Ultimately, expansive notions of care that go beyond measures of mothers’ time in childcare activities are crucial, particularly for integrating broader networks of “linked lives” into understandings of care. Using only narrower measures of childcare activities may understate the complex reality of care for children, with consequences for scholarly understanding (Folbre and Yoon, 2007) and public discourse on inequalities, such as gender inequalities (Folbre, 2021). Taking a life course, linked lives approach allows us to learn more from recognizing the socially connected care worlds that mothers and their children are embedded within. This can be understood and measured in at least two ways, as described below.
Mothers’ time in the socially connected care of children
The idea of “linked lives” in life course research (Elder, 1999) emphasizes the vitality of assessing children as they are socially connected to others, with mothers and in ecological contexts that go beyond just their mothers. A linked lives approach emphasizes the social networks that help raise children in the larger community. Understanding social connection as a form of care was emphasized by Coleman (1988), who saw the building of social capital in and through families as a vital way in which children became successful in the larger world (Doucet, 2001; Hagan et al., 1996; Hunter et al., 2018).

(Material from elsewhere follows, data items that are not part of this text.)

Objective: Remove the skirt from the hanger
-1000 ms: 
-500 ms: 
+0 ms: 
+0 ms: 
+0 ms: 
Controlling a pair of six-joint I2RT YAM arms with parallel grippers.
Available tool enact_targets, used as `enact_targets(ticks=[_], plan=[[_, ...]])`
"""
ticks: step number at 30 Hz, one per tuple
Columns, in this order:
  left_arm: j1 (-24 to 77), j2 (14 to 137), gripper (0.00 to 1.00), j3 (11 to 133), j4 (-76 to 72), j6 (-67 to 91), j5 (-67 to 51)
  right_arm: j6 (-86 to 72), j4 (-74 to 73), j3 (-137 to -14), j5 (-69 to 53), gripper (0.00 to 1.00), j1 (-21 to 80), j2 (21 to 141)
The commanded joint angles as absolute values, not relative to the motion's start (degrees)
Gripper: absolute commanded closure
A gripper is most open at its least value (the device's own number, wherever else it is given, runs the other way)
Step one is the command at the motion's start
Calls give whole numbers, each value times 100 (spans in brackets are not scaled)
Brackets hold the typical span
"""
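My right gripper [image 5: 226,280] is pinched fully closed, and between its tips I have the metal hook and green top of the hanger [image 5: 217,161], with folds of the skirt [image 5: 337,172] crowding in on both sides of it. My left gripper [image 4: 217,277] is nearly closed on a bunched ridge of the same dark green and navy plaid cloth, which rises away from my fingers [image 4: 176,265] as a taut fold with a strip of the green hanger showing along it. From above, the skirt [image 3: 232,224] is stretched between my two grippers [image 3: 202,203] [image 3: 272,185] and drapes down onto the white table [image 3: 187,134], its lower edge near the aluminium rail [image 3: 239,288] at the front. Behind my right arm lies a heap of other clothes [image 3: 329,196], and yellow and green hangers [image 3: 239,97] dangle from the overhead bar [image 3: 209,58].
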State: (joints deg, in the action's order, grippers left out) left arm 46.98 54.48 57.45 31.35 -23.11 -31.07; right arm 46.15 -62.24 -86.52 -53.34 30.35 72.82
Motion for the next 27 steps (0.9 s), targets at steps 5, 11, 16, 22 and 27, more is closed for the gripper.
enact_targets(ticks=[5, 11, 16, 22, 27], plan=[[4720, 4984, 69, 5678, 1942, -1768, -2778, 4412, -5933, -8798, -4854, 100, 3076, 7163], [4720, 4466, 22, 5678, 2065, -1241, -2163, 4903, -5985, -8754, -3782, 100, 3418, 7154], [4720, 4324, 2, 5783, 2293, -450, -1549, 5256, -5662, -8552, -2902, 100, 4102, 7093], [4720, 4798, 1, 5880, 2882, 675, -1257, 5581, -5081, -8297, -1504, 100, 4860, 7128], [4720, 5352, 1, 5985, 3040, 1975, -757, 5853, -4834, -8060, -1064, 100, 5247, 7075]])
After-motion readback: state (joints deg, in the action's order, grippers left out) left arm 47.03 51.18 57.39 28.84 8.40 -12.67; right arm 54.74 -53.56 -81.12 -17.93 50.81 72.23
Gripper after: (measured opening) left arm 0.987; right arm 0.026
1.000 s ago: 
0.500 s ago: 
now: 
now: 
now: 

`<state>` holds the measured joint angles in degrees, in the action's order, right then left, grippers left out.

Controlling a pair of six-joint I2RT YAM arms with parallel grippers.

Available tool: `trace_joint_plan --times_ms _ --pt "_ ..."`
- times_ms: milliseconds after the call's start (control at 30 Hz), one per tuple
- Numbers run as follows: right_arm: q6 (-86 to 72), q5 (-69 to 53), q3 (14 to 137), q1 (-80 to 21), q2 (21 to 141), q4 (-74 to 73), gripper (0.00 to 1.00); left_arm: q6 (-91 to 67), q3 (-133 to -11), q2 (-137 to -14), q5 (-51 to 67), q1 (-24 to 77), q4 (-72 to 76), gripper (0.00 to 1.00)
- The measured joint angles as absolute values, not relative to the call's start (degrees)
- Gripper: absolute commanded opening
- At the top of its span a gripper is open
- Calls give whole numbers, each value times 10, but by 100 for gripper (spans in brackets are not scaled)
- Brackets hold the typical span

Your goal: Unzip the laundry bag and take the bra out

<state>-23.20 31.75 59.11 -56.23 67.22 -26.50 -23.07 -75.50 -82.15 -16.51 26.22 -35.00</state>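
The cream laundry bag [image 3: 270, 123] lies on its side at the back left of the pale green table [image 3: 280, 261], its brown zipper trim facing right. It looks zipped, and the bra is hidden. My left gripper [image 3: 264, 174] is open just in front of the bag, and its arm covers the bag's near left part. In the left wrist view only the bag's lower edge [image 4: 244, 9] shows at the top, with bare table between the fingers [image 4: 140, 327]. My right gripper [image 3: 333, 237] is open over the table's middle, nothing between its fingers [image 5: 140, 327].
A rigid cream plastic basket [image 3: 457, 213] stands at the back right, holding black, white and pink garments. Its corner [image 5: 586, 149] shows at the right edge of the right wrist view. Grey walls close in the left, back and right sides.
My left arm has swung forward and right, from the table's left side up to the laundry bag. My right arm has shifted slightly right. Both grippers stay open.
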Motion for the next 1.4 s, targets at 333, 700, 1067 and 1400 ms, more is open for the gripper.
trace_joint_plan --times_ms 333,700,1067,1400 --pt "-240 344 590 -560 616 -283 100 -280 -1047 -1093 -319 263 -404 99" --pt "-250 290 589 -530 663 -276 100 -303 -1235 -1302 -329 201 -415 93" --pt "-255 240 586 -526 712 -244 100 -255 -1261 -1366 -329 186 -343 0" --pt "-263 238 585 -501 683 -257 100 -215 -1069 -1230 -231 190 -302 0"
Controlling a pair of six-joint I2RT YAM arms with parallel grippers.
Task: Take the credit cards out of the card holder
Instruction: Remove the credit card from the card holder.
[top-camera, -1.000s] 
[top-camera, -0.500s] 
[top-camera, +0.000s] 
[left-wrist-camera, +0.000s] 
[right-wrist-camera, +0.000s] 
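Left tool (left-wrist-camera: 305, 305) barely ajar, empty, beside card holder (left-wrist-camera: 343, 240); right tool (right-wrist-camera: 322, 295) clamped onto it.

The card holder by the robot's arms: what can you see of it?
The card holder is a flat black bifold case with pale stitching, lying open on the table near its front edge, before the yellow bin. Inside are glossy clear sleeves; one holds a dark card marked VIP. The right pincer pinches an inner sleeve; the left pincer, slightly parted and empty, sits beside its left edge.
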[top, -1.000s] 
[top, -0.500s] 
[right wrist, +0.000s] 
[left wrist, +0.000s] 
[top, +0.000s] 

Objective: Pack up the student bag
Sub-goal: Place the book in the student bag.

Examining measures of childcare employed in research using time diaries understates this type of connection and linked lives. We suggest that looking at socially connected care activities can lend insight into this type of community-based care and the building of social capital. Socially connected care involves time where mothers introduce and embed children into larger social communities, when interacting or present with children. This type of care may be particularly important for racialized parents, who may define care in a more social way that underscores child development and value-sharing during time together outside of direct “intensive” childcare (Christopher, 2012; Dow, 2016a, 2016b; Nomaguchi et al., 2022). We point to three potential socially connected care activities in time diaries: time in mothers’ own social and community time where children are included, time in religious activities that include children, and time in meals together.
First, as highlighted by Coleman (1988) as potentially developing valuable social capital across the child's early life course, is time when mothers socialize with friends or extended family and spend time in civic engagement. Mothers often bring children along to such as conversations with neighbors and friends or include them in time in community volunteering or civic life. This provides important kinds of socialization and connection for children that help to shape their sense of mattering to others (Rosenberg and McCoullogh, 1981), their understandings of their futures by socializing into future family and work roles (Hunter et al., 2018), and their place in the larger community. Mothers, fathers, and others supervise children and build support for them through conversation with others as they strengthen ties to adults and children in the extended family and larger community (Hagan et al., 1996; Hunter et al., 2018; Jespersen et al., 2021).
A second form of socially connected care is mothers’ time in religious activities with their children. This may be small in terms of minutes of mother–child time, similar to a “developmental” activity like reading together. Despite this, it can be an important sphere of mothers’ activities in which children are also included. Religious activities may be especially important in linking children to a community of others who can support them and provide a sense of belonging and mattering beyond the family (Hunter et al., 2018; Nomaguchi et al., 2022). For example, Dow (2016a) points to how some middle-class African-American mothers integrate their care for children into their church communities by seeking out childcare through these networks.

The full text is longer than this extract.